KogoLab Research & Review

遊ぶように生きる。Vivi kiel Ludi.

きのくに子どもの村学園から学ぶこと

 「きのくに」の授業の特徴を乱暴に言ってしまえば、「木工、出版、体験学習」である。木工は小学校の低学年からよく訓練されており、小学校を卒業するまでには中学校で使う自分の机を自分の手で作るのである。また、出版をプロジェクト授業の最後のまとめにしているところはフレネ学校のよいところを取り入れている。これがあるために、体験学習がただの体験で終わってしまうことなく、自分なりにとらえ直すことができるわけだ(という私もこうして日記を書いてWeb出版することによってきのくにで見てきた体験をとらえなおそうとしているわけだ)。

 きのくに方式から学ぶことはたくさんある。しかし、それを自分の教育現場にいかそうとするときに最も重要なことは「木工、出版、体験学習」を部品的なテクニックとして導入するのではなく、それを学校全体のシステムとしてどう埋め込んでいくのかということだ。そしてそれこそがもっとも困難なことなのだ。たとえば、木工ひとつにしても、自分の作品を作ることから始まって、自分の机を作ること、学校の建物(犬小屋や託児所)を作ることという軌跡が明確に描けるかというところがポイントになる。

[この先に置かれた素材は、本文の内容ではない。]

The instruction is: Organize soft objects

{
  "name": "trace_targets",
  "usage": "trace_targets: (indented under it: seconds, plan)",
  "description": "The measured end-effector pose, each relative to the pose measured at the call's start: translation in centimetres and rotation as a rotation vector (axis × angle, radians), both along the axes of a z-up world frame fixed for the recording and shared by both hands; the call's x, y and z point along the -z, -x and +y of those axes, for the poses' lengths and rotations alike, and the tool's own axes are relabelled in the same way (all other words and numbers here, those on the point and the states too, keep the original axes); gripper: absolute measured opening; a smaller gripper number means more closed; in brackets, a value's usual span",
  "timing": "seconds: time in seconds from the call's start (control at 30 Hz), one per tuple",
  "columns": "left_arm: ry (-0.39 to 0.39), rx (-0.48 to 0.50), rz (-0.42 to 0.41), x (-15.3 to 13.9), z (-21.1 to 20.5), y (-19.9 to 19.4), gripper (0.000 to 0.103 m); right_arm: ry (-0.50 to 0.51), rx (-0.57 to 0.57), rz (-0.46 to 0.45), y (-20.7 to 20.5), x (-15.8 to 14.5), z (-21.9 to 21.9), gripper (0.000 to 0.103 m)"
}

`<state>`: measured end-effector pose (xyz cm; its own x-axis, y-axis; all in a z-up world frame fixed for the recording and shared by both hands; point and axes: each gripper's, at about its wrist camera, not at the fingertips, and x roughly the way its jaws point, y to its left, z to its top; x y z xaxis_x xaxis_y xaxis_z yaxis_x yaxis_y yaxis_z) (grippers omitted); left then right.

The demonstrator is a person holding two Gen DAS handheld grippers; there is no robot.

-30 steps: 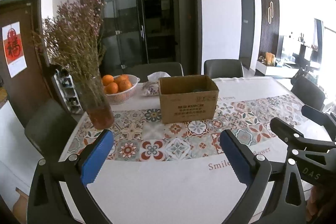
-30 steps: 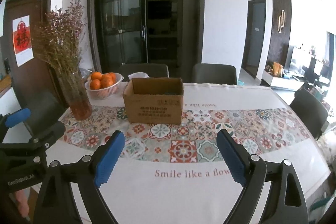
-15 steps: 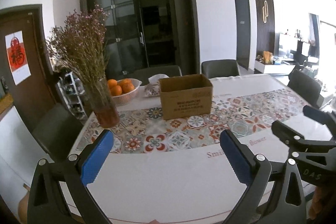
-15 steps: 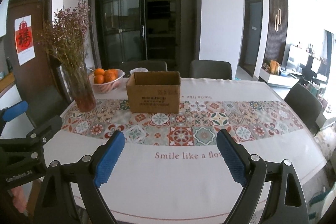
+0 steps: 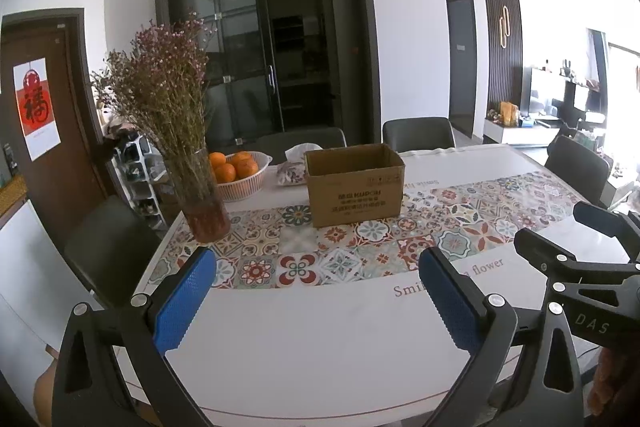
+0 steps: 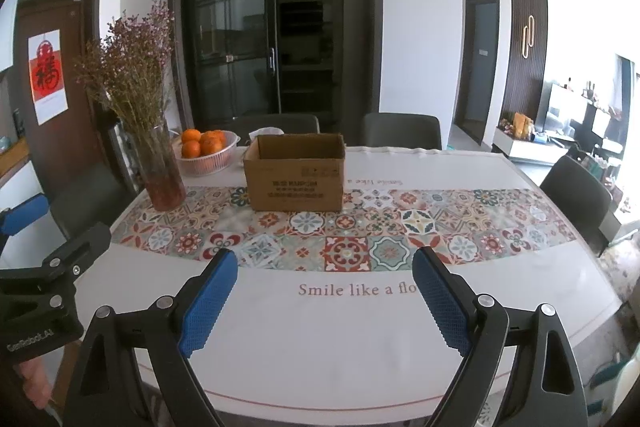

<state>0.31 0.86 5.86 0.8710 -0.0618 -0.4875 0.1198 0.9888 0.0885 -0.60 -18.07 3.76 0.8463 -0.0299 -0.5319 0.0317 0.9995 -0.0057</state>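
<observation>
Both grippers, left [image 5: 316,291] and right [image 6: 324,291], hang empty with jaws released over the near table [image 6: 320,347], facing the box [image 6: 295,173] likely meant for soft things

Bright daylight from the overexposed right side, sharp focus, fisheye-bent edges, dark vignetted corners.

place: I'm in a home dining room
worktop [image 6: 360,347]: patterned tablecloth, chairs [image 6: 400,129] around
on it: fruit bowl [image 6: 206,153], dried flowers in vase [image 6: 160,167]
beyond: living room [image 5: 560,107]
</observation>
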Motion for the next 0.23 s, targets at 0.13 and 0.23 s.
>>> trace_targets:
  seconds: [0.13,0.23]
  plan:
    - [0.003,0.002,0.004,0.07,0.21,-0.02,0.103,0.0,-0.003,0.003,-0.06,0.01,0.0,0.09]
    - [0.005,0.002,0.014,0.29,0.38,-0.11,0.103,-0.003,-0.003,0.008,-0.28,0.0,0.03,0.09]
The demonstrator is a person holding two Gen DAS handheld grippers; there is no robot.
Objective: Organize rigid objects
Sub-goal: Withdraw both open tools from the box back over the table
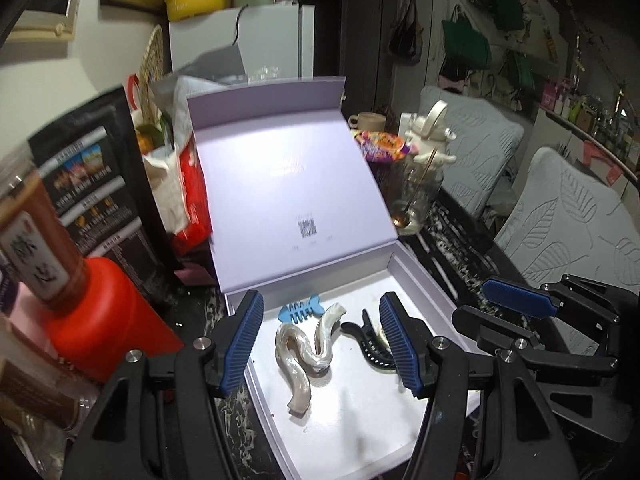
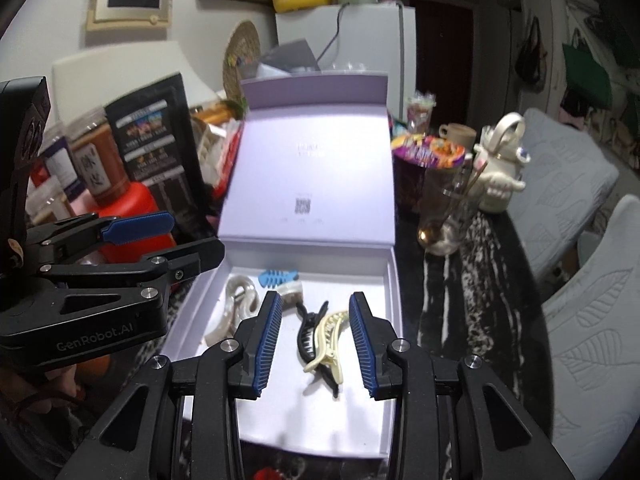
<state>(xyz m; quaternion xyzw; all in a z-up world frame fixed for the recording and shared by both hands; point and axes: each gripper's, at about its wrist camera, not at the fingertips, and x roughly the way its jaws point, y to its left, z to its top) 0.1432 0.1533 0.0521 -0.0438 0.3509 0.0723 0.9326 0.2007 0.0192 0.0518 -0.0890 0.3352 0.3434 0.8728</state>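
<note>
An open lavender box (image 1: 424, 280) (image 2: 394, 280) lies on the dark table with its lid (image 1: 288, 184) (image 2: 316, 168) standing up at the back. On its white floor lie a blue fishbone clip (image 1: 300, 312) (image 2: 276, 278), a pearly wavy clip (image 1: 304, 356) (image 2: 236, 308), a black claw clip (image 1: 368, 344) (image 2: 310, 336) and a cream clip (image 2: 328, 344). My left gripper (image 1: 322, 344) (image 2: 136, 226) hovers open above the pearly clip, holding nothing. Beside it, my right gripper (image 2: 316, 344) (image 1: 516, 304) hangs over the black and cream clips, its jaws apart and empty.
A red bottle (image 1: 108, 320) and a black pouch (image 1: 92, 184) crowd the box's left side. To its right stand a glass jar with a spoon (image 2: 444, 216), a snack cup (image 2: 424, 152) and a white teapot (image 2: 500, 176). Grey cushioned chairs (image 1: 568, 232) line the table's right edge.
</note>
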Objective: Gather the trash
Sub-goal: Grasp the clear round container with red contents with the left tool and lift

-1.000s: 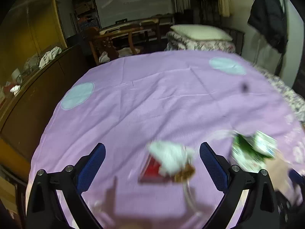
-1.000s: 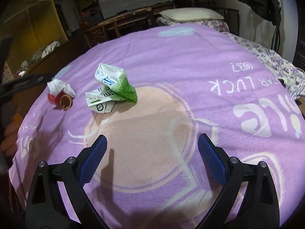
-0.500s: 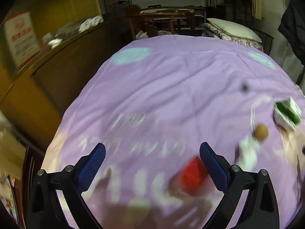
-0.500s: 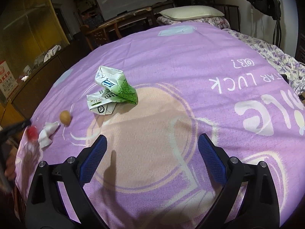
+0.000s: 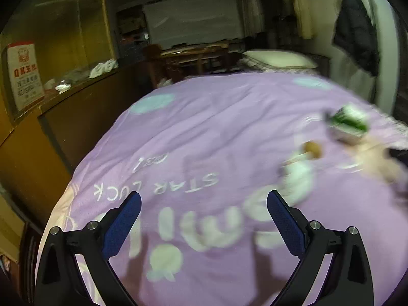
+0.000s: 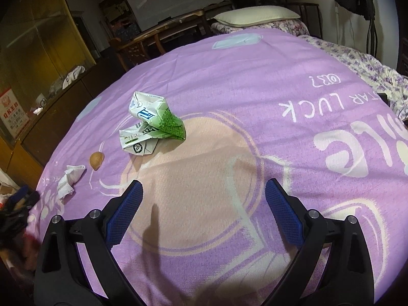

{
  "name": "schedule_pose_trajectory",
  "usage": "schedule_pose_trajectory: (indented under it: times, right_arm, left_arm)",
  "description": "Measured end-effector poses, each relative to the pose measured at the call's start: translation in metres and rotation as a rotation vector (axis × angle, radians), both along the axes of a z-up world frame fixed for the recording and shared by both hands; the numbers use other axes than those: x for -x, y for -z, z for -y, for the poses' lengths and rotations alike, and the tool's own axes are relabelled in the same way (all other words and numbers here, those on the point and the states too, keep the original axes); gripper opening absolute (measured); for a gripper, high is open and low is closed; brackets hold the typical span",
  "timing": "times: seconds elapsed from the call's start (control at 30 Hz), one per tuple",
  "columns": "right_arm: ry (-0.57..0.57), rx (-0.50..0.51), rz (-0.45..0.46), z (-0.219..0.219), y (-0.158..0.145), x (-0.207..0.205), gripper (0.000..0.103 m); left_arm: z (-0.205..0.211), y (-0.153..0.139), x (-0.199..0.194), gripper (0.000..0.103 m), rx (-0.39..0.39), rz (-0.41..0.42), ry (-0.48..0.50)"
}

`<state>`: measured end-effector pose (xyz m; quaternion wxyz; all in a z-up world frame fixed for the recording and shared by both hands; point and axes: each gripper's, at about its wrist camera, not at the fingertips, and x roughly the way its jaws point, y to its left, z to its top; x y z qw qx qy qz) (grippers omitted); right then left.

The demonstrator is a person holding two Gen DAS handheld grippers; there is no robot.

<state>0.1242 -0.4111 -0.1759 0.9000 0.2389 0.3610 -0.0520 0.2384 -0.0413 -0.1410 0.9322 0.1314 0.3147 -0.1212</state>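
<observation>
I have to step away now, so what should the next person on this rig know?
Left tool: open, empty. Right tool: open, empty, hovering over the purple blanket.
Trash on the blanket: crushed green-and-white carton, small brown round piece beside it, crumpled white tissue near the left edge.
Done: nothing in either tool.
Left: pick up all three. No bin is visible in either view.

I'm looking at a table point(image 6: 255, 81) lying under a purple cloth point(image 6: 293, 153) printed with white lettering and a peach circle. Sitting on the cloth is a crushed green-and-white carton point(image 6: 153, 125). Near its left side a small brown round piece point(image 6: 97, 160) is resting, and just beside that a crumpled white tissue point(image 6: 69, 179) is lying close to the cloth's edge.
</observation>
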Motion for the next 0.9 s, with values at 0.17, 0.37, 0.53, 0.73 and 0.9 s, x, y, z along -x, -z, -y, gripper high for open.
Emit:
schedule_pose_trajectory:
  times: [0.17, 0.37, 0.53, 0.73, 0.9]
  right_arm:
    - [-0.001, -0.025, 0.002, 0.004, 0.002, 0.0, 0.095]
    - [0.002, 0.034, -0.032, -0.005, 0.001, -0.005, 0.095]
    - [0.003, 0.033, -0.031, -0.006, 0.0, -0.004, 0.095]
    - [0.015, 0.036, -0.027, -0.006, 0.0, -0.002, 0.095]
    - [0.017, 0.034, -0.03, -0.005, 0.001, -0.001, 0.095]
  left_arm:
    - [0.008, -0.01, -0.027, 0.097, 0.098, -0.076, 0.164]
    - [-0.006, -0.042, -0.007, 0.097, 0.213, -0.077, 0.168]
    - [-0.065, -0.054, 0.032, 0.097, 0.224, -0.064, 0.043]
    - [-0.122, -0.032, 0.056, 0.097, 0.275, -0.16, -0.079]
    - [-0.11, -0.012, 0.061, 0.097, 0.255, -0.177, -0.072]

 あえて限界点を探せば、プロジェクト方式の授業はそれが教師の力量を越えられないという点にある。つまり教師の設計力の範囲内でプロジェクトが進んでいく。それでいいのだというとらえ方もできるが、おそらくこの学園の教師はいつでも子供たちによってそこを問い直されているわけで、厳しい環境にあるといえる。この学園の教師になる条件として「理想が高すぎないこと」を明示している意味が推測される。

 子供たちはプロジェクトで作ったレポートや作文集を見学者に売る。その売り上げは子供たちが旅行にいったりイベントをやるときのために使われる。その点はよく考えられている。しかし、それを売ること、また実際によく売れてしまうことにはどんな意味があるのだろうか。これは深読みのしすぎなんだろうか。つまり、レポートを自分たちで読んで味わうこと、体験学習で団子を作って自分たちで味わうこと、それだけではいけないのだろうか。それを売ることにはなにかきわどいものが含まれているような気がする。

 自分たちの文章が売れることが、その内容がもっと良くなるようなフィードバックとして働けばいいのだが、おそらくそれはない。それは「きのくに」が現実の市場ではないからだ。しかし、これも模擬的なものと考えればそれでいいのかもしれない。そこら辺が実にきわどい感じがするのだ。

 とはいえ実に刺激的な見学であった。去年の春には第2の土地として福井県勝山市に小学校が誕生している。こちらも機会を見つけて訪問してみたい。